Father Frank Pavone, national director of Priests for Life, who spoke at the groundbreaking ceremony, described the center as “a witness to the entire church about what we need to do as a church.”

The priest also said the center should be a model for the rest of the country. “Every Catholic campus, every parish, every Catholic school, needs to be the place of first resort. When a young woman or a man feels that a new baby in their life is throwing everything out of control, they need to see that the church is the anchor, the place they can go to find help for themselves and their child.”

Indeed.  But isn’t it a scandal that “Room at the Inn”, instead of just being one of many such institutions already in place, is serving as a model?  Though what Pavone says above is true regardless of our country’s abortion policy, we have been dealing with the abortion wars for multiple generations now, and we are just now getting started with this? Perhaps due to the failure of liberal and conservative factions in the Church to work together, or at least with each others’ ideas, we have failed to meet the needs of pregnant women and girls who want to keep their children. Even on Roman Catholic campuses.  It is only anecdotal evidence of course, but I have spent much of my childhood and adult life associated with Catholic education, and I can’t remember ever seeing even a single pregnant student walking the halls or the sidewalks.  Not one.
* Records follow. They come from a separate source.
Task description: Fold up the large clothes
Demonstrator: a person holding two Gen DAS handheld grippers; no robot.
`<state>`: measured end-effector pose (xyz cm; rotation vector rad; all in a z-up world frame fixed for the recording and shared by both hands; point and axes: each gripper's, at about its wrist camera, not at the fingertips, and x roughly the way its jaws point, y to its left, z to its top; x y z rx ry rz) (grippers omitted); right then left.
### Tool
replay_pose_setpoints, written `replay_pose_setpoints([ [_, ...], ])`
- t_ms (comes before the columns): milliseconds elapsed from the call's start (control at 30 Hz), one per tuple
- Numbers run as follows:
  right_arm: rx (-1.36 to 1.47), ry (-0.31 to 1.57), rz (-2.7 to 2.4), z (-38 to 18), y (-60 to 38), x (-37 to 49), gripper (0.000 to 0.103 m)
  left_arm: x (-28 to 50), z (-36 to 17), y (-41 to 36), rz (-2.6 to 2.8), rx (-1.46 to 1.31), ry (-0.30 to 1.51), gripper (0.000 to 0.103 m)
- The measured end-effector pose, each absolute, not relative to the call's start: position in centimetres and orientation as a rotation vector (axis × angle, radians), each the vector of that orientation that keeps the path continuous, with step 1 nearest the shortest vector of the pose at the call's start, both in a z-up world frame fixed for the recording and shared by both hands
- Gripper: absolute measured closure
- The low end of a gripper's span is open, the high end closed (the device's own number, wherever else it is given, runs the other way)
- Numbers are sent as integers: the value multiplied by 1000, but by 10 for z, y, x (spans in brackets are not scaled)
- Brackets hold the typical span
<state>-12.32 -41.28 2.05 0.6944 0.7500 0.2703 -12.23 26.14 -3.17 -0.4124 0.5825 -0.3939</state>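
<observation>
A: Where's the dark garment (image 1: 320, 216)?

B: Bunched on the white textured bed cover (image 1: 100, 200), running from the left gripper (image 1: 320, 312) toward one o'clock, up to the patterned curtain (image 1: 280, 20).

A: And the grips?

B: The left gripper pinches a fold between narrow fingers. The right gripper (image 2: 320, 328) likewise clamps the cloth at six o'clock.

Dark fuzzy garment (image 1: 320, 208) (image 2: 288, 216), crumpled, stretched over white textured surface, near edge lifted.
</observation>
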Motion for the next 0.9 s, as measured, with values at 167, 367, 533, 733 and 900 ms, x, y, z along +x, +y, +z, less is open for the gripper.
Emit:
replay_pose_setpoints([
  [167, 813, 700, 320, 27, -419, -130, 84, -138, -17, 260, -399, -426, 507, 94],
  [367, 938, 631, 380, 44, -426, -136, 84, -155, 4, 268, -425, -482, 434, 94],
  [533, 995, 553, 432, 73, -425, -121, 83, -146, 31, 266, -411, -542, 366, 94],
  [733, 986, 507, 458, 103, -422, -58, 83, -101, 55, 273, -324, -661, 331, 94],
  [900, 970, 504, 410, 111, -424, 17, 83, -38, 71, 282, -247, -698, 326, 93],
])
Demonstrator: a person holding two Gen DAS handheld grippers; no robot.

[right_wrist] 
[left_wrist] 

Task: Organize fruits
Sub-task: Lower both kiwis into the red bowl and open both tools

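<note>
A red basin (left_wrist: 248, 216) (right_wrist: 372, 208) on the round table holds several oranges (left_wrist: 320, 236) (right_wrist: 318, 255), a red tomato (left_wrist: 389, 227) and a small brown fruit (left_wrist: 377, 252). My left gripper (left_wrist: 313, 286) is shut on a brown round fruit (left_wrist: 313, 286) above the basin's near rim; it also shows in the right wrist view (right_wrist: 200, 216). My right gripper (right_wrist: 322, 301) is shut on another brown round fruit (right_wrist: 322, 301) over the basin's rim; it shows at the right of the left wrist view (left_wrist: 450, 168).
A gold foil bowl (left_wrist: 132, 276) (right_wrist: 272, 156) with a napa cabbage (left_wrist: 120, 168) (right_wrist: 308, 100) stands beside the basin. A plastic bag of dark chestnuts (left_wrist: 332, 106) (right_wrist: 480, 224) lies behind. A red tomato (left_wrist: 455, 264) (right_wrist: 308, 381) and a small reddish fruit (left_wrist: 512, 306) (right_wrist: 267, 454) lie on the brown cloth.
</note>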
I can hardly think of a better initiative than “Room at the Inn.”  It is the Church at its best, ministering to the vulnerable wherever we find them–prenatal or postnatal–and in ways which do not conform to late-20th century political categories.   But it is perhaps evidence of just how beholden we have been to such categories that Pavone must speak of the Inn as a new idea.

But it’s a start. And with something as important as this, better late than never.